Tech Savvy: Spooky Safety
TECH SAVVY Technology giving us a fright during haunting season
Scary good technology
BY JESSI PIERCE
I should preface this by stating that while I wouldn’t necessarily say that Halloween is my favorite holiday (the pressure of what costume to be gets me everytime) I will admit that I love being scared. The adrenaline rushing, heart-pumping thrill of going to a haunted house or scary movie, not knowing what’s going to pop out or be around the next corner invigorates me. And as technology continues to advance so does the way people can give those bone chilling frights.
So put away the sheets and move over that plastic skeleton, there are some new gadgets in town that are sure to add extra screams to any haunted platform.
• Night Frights’ Scary Mary Mirror (starts at $1,699.99) is by far my favorite. Who has never gone into the bathroom and said the cursed chant of “Bloody Mary” terrified that something might actually show up. Now with this mirror, it actually does. The mirror uses a hidden LCD screen that plays back a number of creepy faces, that will change the reflection of the person looking into. It could be a zombie woman, killer clown or screaming ghost and you can bet it will leave your guests terrified. Of course the cost can be just as scary as the actual mirror itself but if you have some extra cash on hand and want to put it into your night of fright, I think it’s worth the investment.

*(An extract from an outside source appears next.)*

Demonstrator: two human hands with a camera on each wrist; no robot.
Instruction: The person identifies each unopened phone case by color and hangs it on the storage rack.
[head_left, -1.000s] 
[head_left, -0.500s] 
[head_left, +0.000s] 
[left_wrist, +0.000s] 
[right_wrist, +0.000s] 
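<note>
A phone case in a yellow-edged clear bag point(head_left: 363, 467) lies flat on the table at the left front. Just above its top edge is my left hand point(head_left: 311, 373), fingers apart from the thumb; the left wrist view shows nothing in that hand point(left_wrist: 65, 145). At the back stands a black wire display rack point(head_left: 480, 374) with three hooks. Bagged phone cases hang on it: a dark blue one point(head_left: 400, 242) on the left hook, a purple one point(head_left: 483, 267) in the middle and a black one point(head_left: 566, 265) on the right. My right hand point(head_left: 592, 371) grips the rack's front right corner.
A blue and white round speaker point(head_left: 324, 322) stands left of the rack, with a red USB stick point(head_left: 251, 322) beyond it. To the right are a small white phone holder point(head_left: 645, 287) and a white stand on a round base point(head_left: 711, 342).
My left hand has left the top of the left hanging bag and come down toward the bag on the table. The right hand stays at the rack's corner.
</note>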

• A much more affordable option is Uncle Milton’s Radio Control Tarantula. The extremely lifelike gadget (it gives me chills just looking at it) is controlled via a R/C controller that the owner can operate. For $17.45, you’re bound to get some people moving away from the candy bowl with this guy creepy crawling around.
• Another great way to scare those brave enough to knock on your door is the Corpse Door Knocker ($12.99). A motion sensor activates the severed hand while grunting “let me in.” All that is needed to operate this tech device are 3 AA batteries. Simple, yes. But equally chilling, absolutely.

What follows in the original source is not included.